One big concern with growing horses is the occurrence of developmental orthopedic disease (DOD), which is a broad term that describes a variety of musculoskeletal problems that arise in a young, growing horse. Those can include angular limb deformities, flexural limb deformities, osteochondrosis, physitis and Wobbler syndrome.
From conception to birth, nutrition of the broodmare is important to the growing fetus and can affect the outcome of DOD in young horses. A balanced ration with respect to energy and minerals is critical to feed the gestating mare. Mare’s milk is a poor source of trace minerals, so for several months following birth, a young foal is dependent on liver mineral stores, such as copper obtained through mare nutrition and accumulated by the fetus during the last trimester. While a foal’s liver store of copper has no influence on the incidence of DOD, it can play a role in improvement and repair of DOD lesions that might occur.

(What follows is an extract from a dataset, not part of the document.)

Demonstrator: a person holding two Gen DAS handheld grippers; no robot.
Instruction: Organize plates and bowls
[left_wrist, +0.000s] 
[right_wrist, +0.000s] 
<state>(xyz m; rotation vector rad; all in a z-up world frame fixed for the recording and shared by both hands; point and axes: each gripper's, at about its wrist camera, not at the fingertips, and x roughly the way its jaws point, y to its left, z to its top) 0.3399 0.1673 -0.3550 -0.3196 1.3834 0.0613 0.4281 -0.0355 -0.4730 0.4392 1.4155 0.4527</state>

Musculoskeletal growth is not a steady continuum, but rather a series of differential growth “spurts,” growth occurring more like a ratcheted pattern than a smooth curve. Challenges in management occur most often during these phases of more rapid or aggressive growth when DOD is most likely to occur.
Excess Energy Intake
Dietary control of the mare post-foaling is important to control milk production for the nursing foal--excess consumption of rich milk prompts growth spurts. Usually, 100% of a foal’s nutrition is met through mare’s milk for the first 2-3 months. A young foal showing signs of DOD might need to be weaned as early as three months of age (rather than the typical 4-6 month weaning age) to control energy intake. Restriction of energy intake can slow a young horse’s growth rate.
The risk of OCD increases when a young horse is fed too much energy. Excessive feeding is considered a bigger culprit than inadequate feeding--excess calories and energy have been linked to young horses that acquire or “develop” DOD lesions. Caloric intake is a critical consideration, more so than protein concentration. Studies have not identified any problem with feeding high levels of protein; adequate protein (14-16% of the foal’s total diet) is important for proper bone development. Protein restricted to less than 12% has been correlated with reduced growth rates and poor mineralization. Most importantly, excessive energy can “fuel” excessive growth and subsequent abnormalities associated with improper endochondral ossification of joint cartilage. The prime objective for managing the growing foal is to achieve moderate and steady growth.
Not only do erratic growth spurts increase the risk of DOD, but also compensatory growth spurts add risk. This applies to a foal whose growth might be delayed due to a bout of illness, then when recovered, growth takes off rapidly again. It is critical to monitor a growing foal’s average daily gain; there won’t necessarily be consistent poundage gain every day or every week. The situation to avoid is one that underfeeds one week and overfeeds the next, creating a yo-yo effect of growth slow-down and then spurts.
Solid Food Intake
A foal begins to sample the mare’s food within a couple of weeks of age, so whatever feed she receives will affect the foal, potentially leading to nutritional imbalances that are inappropriate for growth.
Creep feeding--providing a special feeder with narrowly spaced bars that restrict the mare’s muzzle or in a location that the foal can access but the mare cannot--is a technique to provide nutritional supplements to a foal. It is recommended to offer growth-formulated grain/pellet supplements in the amount of ½-3/4 pound of feed per month of age, beginning at 1-2 months. Provision of steady, balanced nutrition minimizes the tendency for growth spurts. By weaning time (4-6 months), a foal will likely be consuming ¾ pound of growth-formulated supplement for every 100 pounds of body weight. There are different formulations available depending on whether grass or alfalfa hay is fed.
In addition, mineral balance is critical--proper balance of calcium-phosphorus ratios and attention to copper-zinc ratios are important for proper musculoskeletal development. Copper is necessary for mineralization of the cartilage matrix and bone development. Good quality roughage--a 50:50 mixture of grass and legume hay works well--can be supplemented with as much growth-formulated concentrate as necessary to maintain a foal with an excellent body condition score. The ribs should be felt but not seen, with the foal neither too thin nor too fat. Trace mineral blocks don’t provide calcium or phosphorus, and there is no guarantee that a young horse will consume sufficient amounts. Therefore, a balanced mineral ration is an essential part of dietary needs for a growing foal. Hay and pasture nutrient analysis help to develop a dietary plan with an appropriate mineral supplement that compensates for forage deficiencies.
Feed is best formulated and provided based on the individual growing horse with adjustments made to minimize nutrient gaps; group feeding of foals increases the risk of DOD.